> [The problem]:
Output exactly the lines from the one with "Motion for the" through the last line of the data below, both included, and nothing more.

> [Data shown]:

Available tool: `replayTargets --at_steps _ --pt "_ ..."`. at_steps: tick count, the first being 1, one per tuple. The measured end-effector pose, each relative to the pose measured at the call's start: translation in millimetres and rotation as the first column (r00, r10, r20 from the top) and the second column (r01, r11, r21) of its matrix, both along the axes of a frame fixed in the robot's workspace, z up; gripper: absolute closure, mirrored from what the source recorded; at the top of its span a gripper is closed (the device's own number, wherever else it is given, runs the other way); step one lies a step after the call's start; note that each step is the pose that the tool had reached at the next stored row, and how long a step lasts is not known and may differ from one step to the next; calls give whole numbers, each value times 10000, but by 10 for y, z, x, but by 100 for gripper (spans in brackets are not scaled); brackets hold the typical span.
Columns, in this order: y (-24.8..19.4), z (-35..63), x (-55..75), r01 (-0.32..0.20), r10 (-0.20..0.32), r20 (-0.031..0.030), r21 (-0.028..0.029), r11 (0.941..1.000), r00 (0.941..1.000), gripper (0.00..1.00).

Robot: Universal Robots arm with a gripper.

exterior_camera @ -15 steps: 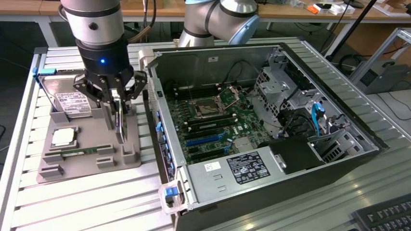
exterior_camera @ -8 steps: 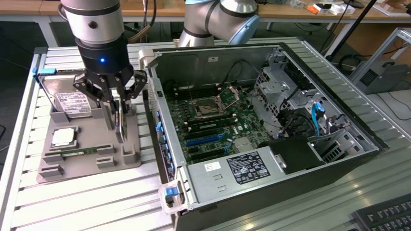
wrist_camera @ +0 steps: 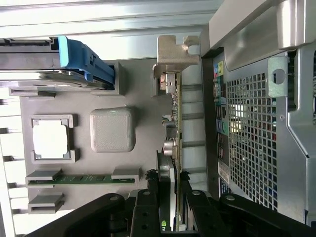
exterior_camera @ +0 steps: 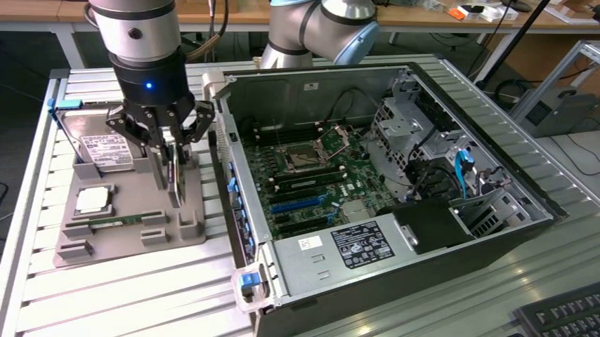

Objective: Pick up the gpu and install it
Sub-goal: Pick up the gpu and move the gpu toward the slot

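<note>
A matte-grey moulded plastic tray (exterior_camera: 131, 242) lies on the ribbed silver table (exterior_camera: 122, 295). In the tray, the gpu (wrist_camera: 175, 113) shows a green board edge and a silver bracket. The gripper (exterior_camera: 173, 147) above it is black with a blue light. Also on the tray are a silver, white-labelled hard drive (exterior_camera: 105, 151) and a green memory stick (wrist_camera: 81, 178). Beside the tray, the grey computer case (wrist_camera: 296, 123) has a square-grid perforated panel.
</note>
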State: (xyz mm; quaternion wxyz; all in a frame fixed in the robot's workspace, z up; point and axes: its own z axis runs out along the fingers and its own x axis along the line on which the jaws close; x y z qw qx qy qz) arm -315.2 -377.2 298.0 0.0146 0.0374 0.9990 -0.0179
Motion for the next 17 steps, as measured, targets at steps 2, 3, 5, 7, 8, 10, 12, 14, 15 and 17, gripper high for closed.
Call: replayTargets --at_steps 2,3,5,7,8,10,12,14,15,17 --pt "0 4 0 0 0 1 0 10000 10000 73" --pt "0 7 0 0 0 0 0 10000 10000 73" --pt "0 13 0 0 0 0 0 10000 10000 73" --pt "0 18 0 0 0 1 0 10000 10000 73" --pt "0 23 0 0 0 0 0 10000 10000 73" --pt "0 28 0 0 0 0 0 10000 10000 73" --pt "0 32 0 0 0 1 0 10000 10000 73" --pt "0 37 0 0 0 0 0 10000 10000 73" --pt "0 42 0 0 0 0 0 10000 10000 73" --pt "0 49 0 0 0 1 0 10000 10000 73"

> [Result below]:
Motion for the next 17 steps, as measured, targets at steps 2, 3, 5, 7, 8, 10, 12, 14, 15 and 17, gripper high for closed.
Call: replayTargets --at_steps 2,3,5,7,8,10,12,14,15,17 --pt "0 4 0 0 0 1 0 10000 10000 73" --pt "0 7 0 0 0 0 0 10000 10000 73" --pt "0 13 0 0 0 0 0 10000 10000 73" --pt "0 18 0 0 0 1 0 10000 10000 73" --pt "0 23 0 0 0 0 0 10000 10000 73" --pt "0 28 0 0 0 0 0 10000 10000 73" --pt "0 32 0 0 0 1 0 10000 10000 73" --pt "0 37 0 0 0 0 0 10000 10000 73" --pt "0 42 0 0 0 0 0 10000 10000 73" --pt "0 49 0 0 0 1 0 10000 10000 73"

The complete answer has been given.